What is needed> The listing should be returned in its entirety, exactly as given.
Data block START
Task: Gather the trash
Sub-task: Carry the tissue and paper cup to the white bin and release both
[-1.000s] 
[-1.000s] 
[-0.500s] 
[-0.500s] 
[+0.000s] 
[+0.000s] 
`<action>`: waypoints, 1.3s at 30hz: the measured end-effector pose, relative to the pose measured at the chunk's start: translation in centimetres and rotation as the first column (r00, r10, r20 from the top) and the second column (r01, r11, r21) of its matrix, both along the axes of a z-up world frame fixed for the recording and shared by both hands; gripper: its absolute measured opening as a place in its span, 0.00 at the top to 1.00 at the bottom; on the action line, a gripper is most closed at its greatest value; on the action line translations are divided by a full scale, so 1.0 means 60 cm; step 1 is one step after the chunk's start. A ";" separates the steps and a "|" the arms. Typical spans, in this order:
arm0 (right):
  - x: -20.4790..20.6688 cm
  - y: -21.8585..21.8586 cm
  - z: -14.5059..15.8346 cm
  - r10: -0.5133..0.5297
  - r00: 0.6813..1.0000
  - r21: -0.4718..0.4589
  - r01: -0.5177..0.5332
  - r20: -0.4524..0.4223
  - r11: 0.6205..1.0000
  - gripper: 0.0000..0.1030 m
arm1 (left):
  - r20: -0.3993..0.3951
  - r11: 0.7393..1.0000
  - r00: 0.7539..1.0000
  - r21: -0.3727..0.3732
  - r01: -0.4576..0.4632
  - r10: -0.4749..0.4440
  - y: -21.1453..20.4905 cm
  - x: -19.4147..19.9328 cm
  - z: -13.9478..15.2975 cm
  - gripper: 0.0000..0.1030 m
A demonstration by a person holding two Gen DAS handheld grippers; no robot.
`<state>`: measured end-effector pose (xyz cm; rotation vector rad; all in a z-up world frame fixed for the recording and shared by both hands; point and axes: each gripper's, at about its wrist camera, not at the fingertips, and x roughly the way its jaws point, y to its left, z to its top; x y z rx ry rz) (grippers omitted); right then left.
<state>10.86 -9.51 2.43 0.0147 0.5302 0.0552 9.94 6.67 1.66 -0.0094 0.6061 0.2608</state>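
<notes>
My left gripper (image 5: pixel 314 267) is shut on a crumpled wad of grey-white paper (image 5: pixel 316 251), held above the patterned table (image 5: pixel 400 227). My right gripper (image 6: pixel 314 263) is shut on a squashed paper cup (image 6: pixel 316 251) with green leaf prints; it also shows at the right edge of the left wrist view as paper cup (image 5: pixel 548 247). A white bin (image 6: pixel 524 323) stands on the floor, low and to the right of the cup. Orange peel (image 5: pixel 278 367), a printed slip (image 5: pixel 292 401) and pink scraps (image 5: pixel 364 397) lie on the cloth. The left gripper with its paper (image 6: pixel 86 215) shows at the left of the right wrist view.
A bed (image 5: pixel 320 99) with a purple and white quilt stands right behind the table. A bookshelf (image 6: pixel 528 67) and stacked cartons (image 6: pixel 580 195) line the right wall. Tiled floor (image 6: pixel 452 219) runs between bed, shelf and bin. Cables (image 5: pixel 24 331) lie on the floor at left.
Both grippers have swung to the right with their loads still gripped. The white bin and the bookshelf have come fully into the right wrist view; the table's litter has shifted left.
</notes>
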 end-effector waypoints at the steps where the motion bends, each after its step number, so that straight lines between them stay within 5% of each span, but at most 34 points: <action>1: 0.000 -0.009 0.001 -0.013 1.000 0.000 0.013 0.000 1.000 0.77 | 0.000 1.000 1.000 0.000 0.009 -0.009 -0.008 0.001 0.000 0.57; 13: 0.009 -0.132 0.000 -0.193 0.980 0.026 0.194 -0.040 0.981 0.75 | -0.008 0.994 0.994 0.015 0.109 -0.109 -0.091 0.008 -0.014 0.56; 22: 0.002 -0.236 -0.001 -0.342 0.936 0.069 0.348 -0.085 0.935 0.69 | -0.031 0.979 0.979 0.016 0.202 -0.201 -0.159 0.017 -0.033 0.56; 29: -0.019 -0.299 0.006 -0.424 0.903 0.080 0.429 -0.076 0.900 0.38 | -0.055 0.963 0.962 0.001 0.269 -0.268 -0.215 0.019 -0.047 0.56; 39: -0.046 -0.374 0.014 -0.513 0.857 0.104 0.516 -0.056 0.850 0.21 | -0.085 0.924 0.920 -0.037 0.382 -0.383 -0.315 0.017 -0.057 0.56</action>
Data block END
Completed task>
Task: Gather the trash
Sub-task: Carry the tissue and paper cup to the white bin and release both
[-1.000s] 
[-1.000s] 
[-0.500s] 
[-0.500s] 
[+0.000s] 
[+0.000s] 
`<action>`: waypoints, 1.3s at 30hz: the measured end-effector pose, relative to the pose measured at the chunk's start: translation in centimetres and rotation as the first column (r00, r10, r20 from the top) and the second column (r01, r11, r21) of its matrix, both along the axes of a z-up world frame fixed for the recording and shared by both hands; gripper: its absolute measured opening as a place in its span, 0.00 at the top to 1.00 at the bottom; on the action line, a gripper is most closed at its greatest value; on the action line translations are divided by a full scale, so 1.0 means 60 cm; step 1 is one step after the chunk's start. A ";" separates the steps and a "|" the arms. Typical spans, in this order:
arm0 (right):
  - x: -20.4790..20.6688 cm
  - y: -21.8585..21.8586 cm
  - z: -14.5059..15.8346 cm
  - r10: -0.5133..0.5297
  - r00: 0.6813..1.0000
  - r21: -0.4718..0.4589
  - r01: -0.5177..0.5332
  - r20: -0.4524..0.4223
  - r11: 0.6205..1.0000
  - gripper: 0.0000..0.1030 m
arm1 (left):
  - r20: -0.3993..0.3951
  - r11: 0.7393..1.0000
  - r00: 0.7539..1.0000
  - r21: -0.3727..0.3732
  - r01: -0.4576..0.4632
  - r10: -0.4749..0.4440
  - y: -21.1453..20.4905 cm
  - x: -19.4147..19.9328 cm
  - z: -13.9478..15.2975 cm
  - gripper: 0.0000..0.1030 m
A demonstration by a person holding two Gen DAS handheld grippers; no robot.
`<state>`: measured end-effector pose (xyz cm; rotation vector rad; all in a z-up world frame fixed for the recording and shared by both hands; point and axes: each gripper's, at about its wrist camera, not at the fingertips, and x roughly the way its jaws point, y to its left, z to its top; x y z rx ry rz) (grippers omitted); right then left.
<state>10.86 -9.51 2.43 0.0147 0.5302 0.0552 9.94 6.67 1.66 -0.0094 0.6061 0.2608</state>
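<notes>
My left gripper (image 5: pixel 314 267) is shut on a crumpled wad of grey-white paper (image 5: pixel 316 251), held above the patterned table (image 5: pixel 400 227). My right gripper (image 6: pixel 314 263) is shut on a squashed paper cup (image 6: pixel 316 251) with green leaf prints; it also shows at the right edge of the left wrist view as paper cup (image 5: pixel 548 247). A white bin (image 6: pixel 524 323) stands on the floor, low and to the right of the cup. Orange peel (image 5: pixel 278 367), a printed slip (image 5: pixel 292 401) and pink scraps (image 5: pixel 364 397) lie on the cloth. The left gripper with its paper (image 6: pixel 86 215) shows at the left of the right wrist view.
A bed (image 5: pixel 320 99) with a purple and white quilt stands right behind the table. A bookshelf (image 6: pixel 528 67) and stacked cartons (image 6: pixel 580 195) line the right wall. Tiled floor (image 6: pixel 452 219) runs between bed, shelf and bin. Cables (image 5: pixel 24 331) lie on the floor at left.
Both grippers have swung to the right with their loads still gripped. The white bin and the bookshelf have come fully into the right wrist view; the table's litter has shifted left.
</notes>
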 end-effector waypoints at the steps where the motion bends, each after its step number, so that straight lines between them stay within 5% of each span, but at most 34 points: <action>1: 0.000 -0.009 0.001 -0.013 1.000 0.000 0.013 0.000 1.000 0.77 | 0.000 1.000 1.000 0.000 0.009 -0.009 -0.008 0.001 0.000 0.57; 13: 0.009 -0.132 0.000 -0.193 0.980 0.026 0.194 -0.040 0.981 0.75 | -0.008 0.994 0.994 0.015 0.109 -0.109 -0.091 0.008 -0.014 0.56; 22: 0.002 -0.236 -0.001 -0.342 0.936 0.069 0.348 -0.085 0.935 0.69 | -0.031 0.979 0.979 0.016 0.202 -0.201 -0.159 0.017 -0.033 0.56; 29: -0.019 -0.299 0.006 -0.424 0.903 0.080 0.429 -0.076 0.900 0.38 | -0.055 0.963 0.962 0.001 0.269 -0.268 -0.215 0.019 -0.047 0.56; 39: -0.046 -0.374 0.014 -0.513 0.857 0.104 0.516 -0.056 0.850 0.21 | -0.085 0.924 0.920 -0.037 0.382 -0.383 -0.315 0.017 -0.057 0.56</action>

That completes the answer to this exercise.